Embora tenha chamado última a esta quarta parte da obra, meu irmão asseverou entretanto, por vezes várias, que tencionava escrever ainda uma quinta, e uma sexta parte e disso ficaram disposições. De fato encontrámos em 1884, quando ainda não fora escrita a quarta parte, esboços para uma continuação de Zaratustra em três partes: e, mesmo mais tarde, não faltam sinais desta sua intenção de prosseguir a obra: como depreendemos dos escritos póstumos de Nietzsche, e do volume biográfico que encerra esta coletânea (Ecce Homo, etc.).

Nesta edição de “Assim falava Zaratustra” ainda acrescentei muitas anotações coligidas dos escritos supra citados, os quais poderão auxiliar a esclarecer o pensamento principal desta obra e dar-lhe melhor compreensão.
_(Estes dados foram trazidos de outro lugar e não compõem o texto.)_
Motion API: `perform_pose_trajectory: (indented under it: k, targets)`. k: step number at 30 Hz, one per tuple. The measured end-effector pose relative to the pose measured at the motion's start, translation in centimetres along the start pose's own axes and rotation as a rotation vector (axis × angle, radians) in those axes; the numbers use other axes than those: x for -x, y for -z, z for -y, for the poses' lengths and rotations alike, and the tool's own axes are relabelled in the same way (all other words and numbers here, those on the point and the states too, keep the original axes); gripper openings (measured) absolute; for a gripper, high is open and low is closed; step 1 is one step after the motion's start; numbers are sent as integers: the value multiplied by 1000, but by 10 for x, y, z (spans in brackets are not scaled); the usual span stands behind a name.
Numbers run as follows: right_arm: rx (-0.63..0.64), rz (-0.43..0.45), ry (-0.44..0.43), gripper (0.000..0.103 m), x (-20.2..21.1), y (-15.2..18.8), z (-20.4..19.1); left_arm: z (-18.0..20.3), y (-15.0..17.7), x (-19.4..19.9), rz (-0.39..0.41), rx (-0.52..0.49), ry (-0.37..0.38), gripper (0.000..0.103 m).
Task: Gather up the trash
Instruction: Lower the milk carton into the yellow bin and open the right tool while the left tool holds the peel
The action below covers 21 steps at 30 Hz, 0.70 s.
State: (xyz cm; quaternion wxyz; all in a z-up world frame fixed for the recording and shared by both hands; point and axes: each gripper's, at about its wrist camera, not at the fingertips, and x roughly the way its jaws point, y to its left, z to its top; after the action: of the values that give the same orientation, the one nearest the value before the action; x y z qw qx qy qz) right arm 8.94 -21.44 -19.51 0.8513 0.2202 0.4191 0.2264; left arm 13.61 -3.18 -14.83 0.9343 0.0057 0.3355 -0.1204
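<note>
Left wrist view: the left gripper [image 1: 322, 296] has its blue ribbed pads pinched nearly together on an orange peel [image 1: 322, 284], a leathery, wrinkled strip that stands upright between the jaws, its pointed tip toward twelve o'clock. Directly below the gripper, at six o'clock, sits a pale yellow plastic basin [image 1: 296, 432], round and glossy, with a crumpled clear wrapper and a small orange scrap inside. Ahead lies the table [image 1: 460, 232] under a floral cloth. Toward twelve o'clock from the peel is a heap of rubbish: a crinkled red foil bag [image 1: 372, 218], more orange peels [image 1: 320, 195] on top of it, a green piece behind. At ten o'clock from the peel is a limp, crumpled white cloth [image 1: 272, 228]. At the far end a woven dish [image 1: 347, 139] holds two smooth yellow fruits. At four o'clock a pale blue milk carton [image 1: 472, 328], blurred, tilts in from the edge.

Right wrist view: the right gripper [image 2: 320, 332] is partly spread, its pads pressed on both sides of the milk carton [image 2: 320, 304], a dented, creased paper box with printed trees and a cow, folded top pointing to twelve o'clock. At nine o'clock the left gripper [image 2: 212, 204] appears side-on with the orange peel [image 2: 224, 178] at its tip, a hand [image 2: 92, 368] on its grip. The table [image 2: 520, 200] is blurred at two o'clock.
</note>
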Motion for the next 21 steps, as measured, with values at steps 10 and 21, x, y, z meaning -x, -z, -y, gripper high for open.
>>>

Parece que teve o autor, cá e acolá, a idéia incerta de escrever uma espécie de glossário a Zaratustra; muitos dos pensamentos anexos, pode suceder, foram escritos com essa finalidade. Mas na compilação são anotações mediante as quais ele mesmo procura precisar melhor o conteúdo de Zaratustra, e na verdade um tanto antes de as haver escrito de modo definitivo, e por isso muitas coisas foram ao depois mudadas durante a execução do trabalho.

 

Weimar, Arquivo Nietzsche.
Julho de 1919.

Elisabeth Förster Nietzsche


 

Notas

(1)Ubermenseh “sobre-homem”.

(2)Ein Ubergang ind ein Uutergang.

(3) — A tradução literal seria: “Dos além-mundistas” (von den Hinterweltlern).

(4)DAS SELBS. Palavra equivalente à inglesa SELF.

(5) — Refere-se à edição alemã original.

N.E. Para esta edição, as notas de pé de página da fonte digitalizada foram enumeradas seqüencialmente. Por motivos editoriais e para comodidade do leitor.